:: INPUT DATA ::
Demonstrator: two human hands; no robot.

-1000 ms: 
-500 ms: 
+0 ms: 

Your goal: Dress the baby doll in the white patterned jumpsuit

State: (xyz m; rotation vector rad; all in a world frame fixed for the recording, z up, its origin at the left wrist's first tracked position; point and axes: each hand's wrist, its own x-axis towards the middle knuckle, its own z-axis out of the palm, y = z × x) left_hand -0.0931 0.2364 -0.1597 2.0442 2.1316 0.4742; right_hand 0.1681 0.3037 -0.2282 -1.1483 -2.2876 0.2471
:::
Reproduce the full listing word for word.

Demonstrator: two human hands; no robot.

-1000 ms: 
-500 ms: 
+0 ms: 

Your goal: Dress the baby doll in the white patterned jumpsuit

State: (xyz m; rotation vector rad; all in a world frame fixed for the recording, z up, its origin at the left wrist's first tracked position; point and axes: each hand's wrist, its own x-axis towards the middle knuckle, its own z-axis out of the palm, y = z × x) left_hand -0.0931 0.2364 -0.1597 2.0442 2.1316 0.4742; right_hand 0.1681 0.3037 -0.2282 -1.1483 -2.2876 0.2471

Apart from this answer, nothing more is required.